Gareth Mann, directeur du programme Léopard de Panthera, a déclaré : « Il est décourageant de voir le léopard, longtemps négligé, suivre le même sort que le tigre au Cambodge, au Laos et au Vietnam. Tout comme l’Indochine est aujourd’hui le point zéro du braconnage et de la conservation du tigre, c’est également là que la communauté mondiale et la communauté de la conservation doivent pleinement investir leurs efforts pour sauver le léopard, main dans la main avec les gouvernements de la Thaïlande, de la Malaisie et du Myanmar ».
Des enquêtes ont révélé qu’environ 83 % des Cambodgiens ruraux chassent la viande sauvage au moins une fois par an. Panthera, le gouvernement thaïlandais et d’autres partenaires vont lancer une étude sur le statut des léopards et des panthères en Thaïlande, qui définira les mesures de conservation nécessaires à la reconstitution de l’espèce.
Le léopard d’Indochine est l’une des sept sous-espèces présentes en Asie, tandis qu’une sous-espèce se trouve en Afrique.
Historiquement présent dans toute l’Indochine, le léopard indochinois a perdu 95 % de son aire de répartition. Outre la chasse pour la viande de brousse et le braconnage pour le commerce illégal d’espèces sauvages, la perte d’habitat, le déclin des proies et les conflits avec les populations sont à l’origine de cette perte, créant un cocktail mortel de menaces pour les léopards d’Asie et du monde entier.

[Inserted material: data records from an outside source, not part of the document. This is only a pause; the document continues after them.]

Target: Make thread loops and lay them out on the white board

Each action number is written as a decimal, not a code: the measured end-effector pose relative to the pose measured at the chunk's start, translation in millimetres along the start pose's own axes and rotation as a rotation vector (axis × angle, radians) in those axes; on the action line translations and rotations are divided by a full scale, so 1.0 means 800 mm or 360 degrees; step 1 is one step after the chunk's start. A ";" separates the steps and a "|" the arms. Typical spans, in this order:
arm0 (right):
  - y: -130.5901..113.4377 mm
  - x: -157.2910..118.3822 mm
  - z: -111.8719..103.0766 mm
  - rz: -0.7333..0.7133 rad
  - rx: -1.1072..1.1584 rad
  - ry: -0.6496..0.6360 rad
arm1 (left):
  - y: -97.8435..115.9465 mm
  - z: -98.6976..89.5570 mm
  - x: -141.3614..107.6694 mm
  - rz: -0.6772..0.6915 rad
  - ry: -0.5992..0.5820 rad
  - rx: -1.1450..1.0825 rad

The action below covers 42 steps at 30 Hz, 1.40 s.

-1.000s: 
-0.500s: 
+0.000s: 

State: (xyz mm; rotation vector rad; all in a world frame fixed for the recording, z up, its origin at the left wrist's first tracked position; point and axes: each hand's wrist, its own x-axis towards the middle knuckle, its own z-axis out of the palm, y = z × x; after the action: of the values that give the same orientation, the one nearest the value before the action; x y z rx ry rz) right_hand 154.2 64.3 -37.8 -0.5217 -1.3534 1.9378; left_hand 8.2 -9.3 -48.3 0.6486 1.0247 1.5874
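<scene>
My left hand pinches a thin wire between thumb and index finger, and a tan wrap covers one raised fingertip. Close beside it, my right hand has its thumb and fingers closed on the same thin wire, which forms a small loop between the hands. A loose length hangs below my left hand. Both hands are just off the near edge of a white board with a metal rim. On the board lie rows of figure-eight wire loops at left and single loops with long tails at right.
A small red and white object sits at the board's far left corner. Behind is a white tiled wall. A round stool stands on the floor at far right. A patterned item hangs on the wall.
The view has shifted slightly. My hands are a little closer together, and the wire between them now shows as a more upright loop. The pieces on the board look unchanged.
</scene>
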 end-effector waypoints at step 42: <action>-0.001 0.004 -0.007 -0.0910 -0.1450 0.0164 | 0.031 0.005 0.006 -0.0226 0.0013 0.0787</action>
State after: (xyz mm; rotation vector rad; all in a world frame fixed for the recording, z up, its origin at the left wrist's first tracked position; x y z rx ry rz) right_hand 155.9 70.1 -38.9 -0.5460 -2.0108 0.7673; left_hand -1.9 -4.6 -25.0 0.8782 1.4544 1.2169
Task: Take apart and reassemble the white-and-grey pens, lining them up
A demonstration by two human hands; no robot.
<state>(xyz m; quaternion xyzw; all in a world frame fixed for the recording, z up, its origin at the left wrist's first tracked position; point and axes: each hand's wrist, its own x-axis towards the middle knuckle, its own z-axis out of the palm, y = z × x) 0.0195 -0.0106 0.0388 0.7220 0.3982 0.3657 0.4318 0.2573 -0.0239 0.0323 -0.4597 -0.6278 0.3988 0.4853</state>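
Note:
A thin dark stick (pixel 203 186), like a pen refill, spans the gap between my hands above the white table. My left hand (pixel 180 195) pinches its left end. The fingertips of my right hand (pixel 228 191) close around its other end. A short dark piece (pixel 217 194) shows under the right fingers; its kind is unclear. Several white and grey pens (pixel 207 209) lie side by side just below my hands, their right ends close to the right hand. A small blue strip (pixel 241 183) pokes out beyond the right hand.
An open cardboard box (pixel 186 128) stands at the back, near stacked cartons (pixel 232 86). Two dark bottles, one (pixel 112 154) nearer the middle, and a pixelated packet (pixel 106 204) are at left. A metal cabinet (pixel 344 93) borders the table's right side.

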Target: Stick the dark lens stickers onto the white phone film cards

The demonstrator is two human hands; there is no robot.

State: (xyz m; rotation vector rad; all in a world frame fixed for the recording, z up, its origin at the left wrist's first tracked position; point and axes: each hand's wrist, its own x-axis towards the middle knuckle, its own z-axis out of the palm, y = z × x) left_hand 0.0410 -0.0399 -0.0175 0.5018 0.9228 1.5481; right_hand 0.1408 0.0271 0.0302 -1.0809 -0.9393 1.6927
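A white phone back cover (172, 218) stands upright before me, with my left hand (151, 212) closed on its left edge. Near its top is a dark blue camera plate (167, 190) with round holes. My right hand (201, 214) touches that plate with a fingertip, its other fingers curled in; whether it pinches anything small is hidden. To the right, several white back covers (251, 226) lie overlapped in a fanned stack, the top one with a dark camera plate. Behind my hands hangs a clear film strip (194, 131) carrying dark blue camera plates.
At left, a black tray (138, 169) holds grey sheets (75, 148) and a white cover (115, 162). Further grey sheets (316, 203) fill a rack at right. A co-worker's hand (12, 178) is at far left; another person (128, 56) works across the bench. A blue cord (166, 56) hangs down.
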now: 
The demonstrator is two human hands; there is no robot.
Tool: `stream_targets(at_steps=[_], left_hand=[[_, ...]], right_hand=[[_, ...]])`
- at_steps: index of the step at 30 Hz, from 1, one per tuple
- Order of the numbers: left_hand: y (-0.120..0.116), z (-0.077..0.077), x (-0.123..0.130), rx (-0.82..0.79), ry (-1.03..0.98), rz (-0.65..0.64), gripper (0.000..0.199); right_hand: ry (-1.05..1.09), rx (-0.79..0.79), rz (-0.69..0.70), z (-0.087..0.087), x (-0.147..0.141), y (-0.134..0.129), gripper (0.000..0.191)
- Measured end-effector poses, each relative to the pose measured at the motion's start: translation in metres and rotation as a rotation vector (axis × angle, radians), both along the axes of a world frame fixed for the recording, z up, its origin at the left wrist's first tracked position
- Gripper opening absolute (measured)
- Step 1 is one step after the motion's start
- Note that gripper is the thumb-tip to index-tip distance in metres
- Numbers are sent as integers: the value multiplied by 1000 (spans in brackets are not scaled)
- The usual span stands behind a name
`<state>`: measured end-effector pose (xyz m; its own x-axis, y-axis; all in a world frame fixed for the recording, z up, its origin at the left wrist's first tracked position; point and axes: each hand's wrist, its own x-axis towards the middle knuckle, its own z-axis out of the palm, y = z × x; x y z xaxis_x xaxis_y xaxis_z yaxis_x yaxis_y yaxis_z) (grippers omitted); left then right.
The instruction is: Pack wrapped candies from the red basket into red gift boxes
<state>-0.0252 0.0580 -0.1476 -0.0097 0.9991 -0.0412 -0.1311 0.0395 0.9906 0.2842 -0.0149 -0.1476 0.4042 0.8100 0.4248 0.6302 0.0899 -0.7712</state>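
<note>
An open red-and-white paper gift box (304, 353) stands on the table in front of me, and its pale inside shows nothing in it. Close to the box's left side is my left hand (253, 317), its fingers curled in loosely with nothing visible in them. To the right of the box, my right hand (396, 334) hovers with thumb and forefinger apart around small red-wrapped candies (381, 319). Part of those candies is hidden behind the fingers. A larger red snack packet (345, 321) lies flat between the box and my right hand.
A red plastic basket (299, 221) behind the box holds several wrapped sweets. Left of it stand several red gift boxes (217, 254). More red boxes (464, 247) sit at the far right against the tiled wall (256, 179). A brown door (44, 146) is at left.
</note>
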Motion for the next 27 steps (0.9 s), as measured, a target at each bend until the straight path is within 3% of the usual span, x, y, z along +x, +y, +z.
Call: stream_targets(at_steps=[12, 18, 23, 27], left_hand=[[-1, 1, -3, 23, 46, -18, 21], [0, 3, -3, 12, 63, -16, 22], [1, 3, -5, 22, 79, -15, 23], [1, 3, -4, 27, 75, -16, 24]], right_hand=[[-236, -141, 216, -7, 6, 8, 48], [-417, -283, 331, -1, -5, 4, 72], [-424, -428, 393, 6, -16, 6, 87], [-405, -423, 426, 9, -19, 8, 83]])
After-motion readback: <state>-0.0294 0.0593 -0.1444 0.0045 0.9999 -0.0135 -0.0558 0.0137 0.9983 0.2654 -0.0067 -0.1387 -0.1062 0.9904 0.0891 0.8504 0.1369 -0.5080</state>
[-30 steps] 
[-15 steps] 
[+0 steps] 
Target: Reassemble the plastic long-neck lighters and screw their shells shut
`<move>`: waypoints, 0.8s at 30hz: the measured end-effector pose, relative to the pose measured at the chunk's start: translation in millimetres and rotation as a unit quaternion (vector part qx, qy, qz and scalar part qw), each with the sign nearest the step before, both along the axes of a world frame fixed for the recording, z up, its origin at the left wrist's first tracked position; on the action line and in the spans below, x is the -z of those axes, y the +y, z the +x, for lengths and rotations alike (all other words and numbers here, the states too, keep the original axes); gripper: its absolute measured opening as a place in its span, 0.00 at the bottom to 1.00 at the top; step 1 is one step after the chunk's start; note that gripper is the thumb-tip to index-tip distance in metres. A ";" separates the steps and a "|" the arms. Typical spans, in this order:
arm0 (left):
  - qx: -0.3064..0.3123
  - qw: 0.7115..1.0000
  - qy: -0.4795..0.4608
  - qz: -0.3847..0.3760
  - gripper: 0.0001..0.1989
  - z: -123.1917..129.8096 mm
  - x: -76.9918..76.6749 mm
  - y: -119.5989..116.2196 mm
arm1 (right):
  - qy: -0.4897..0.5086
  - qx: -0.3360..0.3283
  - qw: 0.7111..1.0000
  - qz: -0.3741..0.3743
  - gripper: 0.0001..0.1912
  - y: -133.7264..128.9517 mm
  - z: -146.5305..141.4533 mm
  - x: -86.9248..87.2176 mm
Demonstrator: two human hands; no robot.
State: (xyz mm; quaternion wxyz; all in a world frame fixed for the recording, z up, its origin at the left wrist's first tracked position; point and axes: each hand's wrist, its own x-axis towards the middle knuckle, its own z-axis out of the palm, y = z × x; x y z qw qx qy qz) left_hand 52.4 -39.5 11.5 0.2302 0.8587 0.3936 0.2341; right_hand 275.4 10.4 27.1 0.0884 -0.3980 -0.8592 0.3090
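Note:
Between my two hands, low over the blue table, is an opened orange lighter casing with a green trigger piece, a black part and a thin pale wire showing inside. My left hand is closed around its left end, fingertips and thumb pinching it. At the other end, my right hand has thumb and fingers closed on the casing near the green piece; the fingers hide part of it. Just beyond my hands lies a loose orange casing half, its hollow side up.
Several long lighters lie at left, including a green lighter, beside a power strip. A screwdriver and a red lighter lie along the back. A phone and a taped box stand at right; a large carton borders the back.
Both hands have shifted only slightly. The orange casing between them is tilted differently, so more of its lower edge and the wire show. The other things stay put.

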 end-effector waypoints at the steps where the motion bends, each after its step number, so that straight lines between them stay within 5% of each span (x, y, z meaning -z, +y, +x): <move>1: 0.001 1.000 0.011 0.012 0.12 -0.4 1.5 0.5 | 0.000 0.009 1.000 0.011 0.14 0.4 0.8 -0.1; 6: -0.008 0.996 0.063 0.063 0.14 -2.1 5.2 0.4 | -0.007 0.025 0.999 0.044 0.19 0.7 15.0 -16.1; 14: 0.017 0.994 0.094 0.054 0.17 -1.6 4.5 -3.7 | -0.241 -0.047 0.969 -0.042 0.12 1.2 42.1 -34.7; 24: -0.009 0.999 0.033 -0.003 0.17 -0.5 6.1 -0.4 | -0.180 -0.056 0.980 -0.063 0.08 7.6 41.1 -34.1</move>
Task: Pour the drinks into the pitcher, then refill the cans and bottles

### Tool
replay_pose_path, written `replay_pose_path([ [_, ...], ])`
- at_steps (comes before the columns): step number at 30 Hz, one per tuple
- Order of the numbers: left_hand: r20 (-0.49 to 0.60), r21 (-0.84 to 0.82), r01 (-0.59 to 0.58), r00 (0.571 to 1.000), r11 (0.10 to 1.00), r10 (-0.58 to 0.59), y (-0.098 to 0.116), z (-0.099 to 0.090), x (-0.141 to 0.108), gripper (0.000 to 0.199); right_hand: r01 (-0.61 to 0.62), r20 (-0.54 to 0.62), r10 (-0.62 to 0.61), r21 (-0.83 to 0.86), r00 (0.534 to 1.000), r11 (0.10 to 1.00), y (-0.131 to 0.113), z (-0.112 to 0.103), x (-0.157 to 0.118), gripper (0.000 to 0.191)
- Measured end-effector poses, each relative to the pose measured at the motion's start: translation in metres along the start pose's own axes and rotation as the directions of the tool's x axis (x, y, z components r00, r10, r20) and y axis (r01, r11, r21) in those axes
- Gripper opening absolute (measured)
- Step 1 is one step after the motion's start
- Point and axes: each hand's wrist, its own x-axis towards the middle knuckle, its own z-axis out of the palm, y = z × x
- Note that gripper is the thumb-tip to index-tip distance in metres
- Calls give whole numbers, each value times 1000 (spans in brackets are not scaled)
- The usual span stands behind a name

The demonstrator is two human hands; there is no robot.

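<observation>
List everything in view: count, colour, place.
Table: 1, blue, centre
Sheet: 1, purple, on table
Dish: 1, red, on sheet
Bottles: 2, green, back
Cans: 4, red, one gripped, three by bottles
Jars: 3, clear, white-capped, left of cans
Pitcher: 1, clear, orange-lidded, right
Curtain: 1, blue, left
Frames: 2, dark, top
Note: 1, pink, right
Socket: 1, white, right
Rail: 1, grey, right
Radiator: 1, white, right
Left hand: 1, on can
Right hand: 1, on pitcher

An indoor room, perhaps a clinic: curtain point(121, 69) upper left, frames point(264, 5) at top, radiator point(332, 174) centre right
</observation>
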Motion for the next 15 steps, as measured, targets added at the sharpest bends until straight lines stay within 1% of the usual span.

Bien qu’il soit considéré comme le félin sauvage le plus persécuté au monde, le léopard dans son ensemble est classé « vulnérable » sur la liste rouge des espèces menacées de l’UICN, tandis que la sous-espèce du léopard d’Indochine est classée « en danger critique d’extinction ».
Sa disparition au Cambodge intervient juste après la publication d’un sombre rapport sur la faune et la flore de la planète, qui affirme que près de la moitié des espèces de la planète connaissent un déclin rapide de leur population en raison de la perte de leur habitat et du changement climatique.